5. If you don’t live within walking distance of a high-quality yoga studio, you can walk-your-talk about lowering your carbon footprint by not driving all over town for a one-hour daily class.

Access and Convenience
Despite the phenomenal growth of yoga and other Eastern health practices across the US, substantial chunks of the population still lack access to well-trained instructors. Not just in rural areas. Access issues abound in traffic-jammed urban areas, too.
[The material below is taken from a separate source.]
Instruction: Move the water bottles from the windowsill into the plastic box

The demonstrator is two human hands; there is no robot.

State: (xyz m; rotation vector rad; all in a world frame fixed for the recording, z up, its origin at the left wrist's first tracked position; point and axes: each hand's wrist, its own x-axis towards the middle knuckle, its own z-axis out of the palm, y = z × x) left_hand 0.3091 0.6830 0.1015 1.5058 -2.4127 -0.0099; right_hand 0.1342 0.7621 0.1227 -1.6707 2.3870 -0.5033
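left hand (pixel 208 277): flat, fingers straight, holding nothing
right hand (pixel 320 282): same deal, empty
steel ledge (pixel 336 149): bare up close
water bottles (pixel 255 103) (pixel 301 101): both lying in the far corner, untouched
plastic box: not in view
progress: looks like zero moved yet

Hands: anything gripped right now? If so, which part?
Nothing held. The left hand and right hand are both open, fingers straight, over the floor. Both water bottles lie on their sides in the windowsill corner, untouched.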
Some groups that could benefit from Emindful’s yoga workshops and classes include:

1. People whose jobs require them to travel so much that they can’t attend local classes at regular times and build up a steady relationship with a knowledgeable teacher.
2. Mothers who are temporarily home-bound caring for young children.
3. Aging Baby Boomers – or other caregivers – who are providing care for seniors and can’t leave them unattended for long.
4. People with transportation issues that prevent them from getting to regular local classes.

If you’re in one of these groups – or you know people who are – and you’d like for yoga to play a bigger role in your 2010 Care-For-My-Health Plan, I hope you’ll check out Emindful this week and take Kelly and David up on one of their special offers.

Emindful is certainly stretching the limits (sic) of what can be accomplished with virtual meeting technology – and that’s exciting! I’m wishing Kelley and David great luck in 2010 will be keeping an eye out for new offerings from them in the fast-moving connected health and telehealth markets.

What else can people do in virtual meeting rooms? We’re only beginning to scratch the surface, aren’t we? What a decade this is going to be!